• _WHAT THIS TASK INVOLVES_:
Pull out of the data below the stretch of lines bounded by the one containing "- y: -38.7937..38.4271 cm" and the one containing "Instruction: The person", both bounds included, unchanged.
START PROVIDED MATERIAL
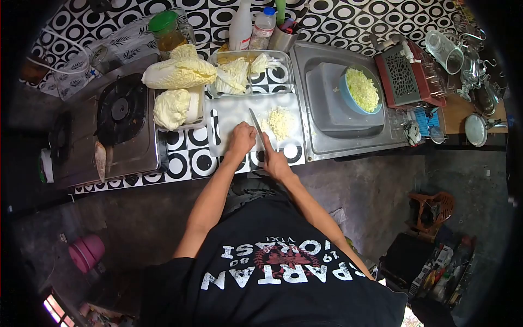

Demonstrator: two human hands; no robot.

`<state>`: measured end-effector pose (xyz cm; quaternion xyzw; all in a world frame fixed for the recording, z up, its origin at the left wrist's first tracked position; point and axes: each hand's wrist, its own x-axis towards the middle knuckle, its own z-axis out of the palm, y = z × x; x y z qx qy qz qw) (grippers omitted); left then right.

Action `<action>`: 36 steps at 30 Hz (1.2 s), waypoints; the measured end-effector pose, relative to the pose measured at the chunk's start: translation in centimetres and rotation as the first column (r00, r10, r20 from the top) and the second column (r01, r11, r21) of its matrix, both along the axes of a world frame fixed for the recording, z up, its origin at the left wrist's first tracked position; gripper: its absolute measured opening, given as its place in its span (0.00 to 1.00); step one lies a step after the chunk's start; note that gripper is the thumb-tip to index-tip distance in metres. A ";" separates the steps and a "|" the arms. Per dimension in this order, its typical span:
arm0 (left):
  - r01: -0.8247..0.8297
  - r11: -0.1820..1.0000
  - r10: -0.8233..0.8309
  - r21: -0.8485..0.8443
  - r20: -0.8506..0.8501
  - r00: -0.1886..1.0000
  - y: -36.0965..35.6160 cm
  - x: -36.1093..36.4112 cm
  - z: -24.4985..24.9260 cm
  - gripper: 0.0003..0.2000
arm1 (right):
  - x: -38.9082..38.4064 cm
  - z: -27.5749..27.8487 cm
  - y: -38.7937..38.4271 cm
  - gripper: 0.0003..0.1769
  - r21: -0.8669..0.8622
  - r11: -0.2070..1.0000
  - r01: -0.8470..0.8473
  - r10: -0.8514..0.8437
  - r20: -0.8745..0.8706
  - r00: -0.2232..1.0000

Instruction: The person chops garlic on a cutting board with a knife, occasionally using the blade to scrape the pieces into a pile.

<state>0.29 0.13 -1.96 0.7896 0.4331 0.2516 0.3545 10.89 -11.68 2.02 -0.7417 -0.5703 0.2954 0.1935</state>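
My right hand (271, 157) is wrapped round the handle of a knife (254, 119), whose blade points up and left over a translucent cutting board (227, 111). Just left of the blade, my left hand (243, 136) is closed at the board, its fingers curled; what they hold, if anything, is hidden. A pile of finely chopped pale cabbage (279, 123) lies on the board right of the knife. Behind the board stands a clear tray (214, 94) with cabbage leaves (232, 76). To the left are a whole napa cabbage (180, 74) and a cut piece (171, 109).
A blue bowl (348, 97) of chopped cabbage stands in the steel sink (311, 131) on the right. Bottles (240, 30) and a green-lidded jar (166, 35) are at the back. A gas stove (136, 150) is on the left, a red rack (400, 76) beyond the sink.
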 end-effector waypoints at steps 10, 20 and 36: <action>0.020 1.000 -0.020 0.021 -0.016 1.000 0.4 0.1 0.0 0.04 | 0.5 0.6 0.1 0.40 -0.029 1.000 0.011 -0.014 -0.101 0.995; -0.027 0.996 0.028 -0.090 0.013 1.000 -0.2 0.3 1.0 0.05 | 0.1 0.2 -1.1 0.39 -0.014 0.997 0.072 -0.074 -0.198 0.977; 0.014 0.998 -0.013 -0.057 0.021 1.000 -0.5 -0.7 0.6 0.06 | -0.2 2.3 -1.9 0.42 -0.044 0.997 0.063 -0.067 -0.105 0.992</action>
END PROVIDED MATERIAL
• _PROBLEM SOLUTION_:
  - y: -38.7937..38.4271 cm
  - gripper: 0.0003..0.1769
  - r21: -0.8669..0.8622
  - r11: -0.2070..1.0000
  - r01: -0.8470..0.8473
  - r10: -0.8514..0.8437
  - r20: -0.8745..0.8706
  - r00: -0.2232..1.0000

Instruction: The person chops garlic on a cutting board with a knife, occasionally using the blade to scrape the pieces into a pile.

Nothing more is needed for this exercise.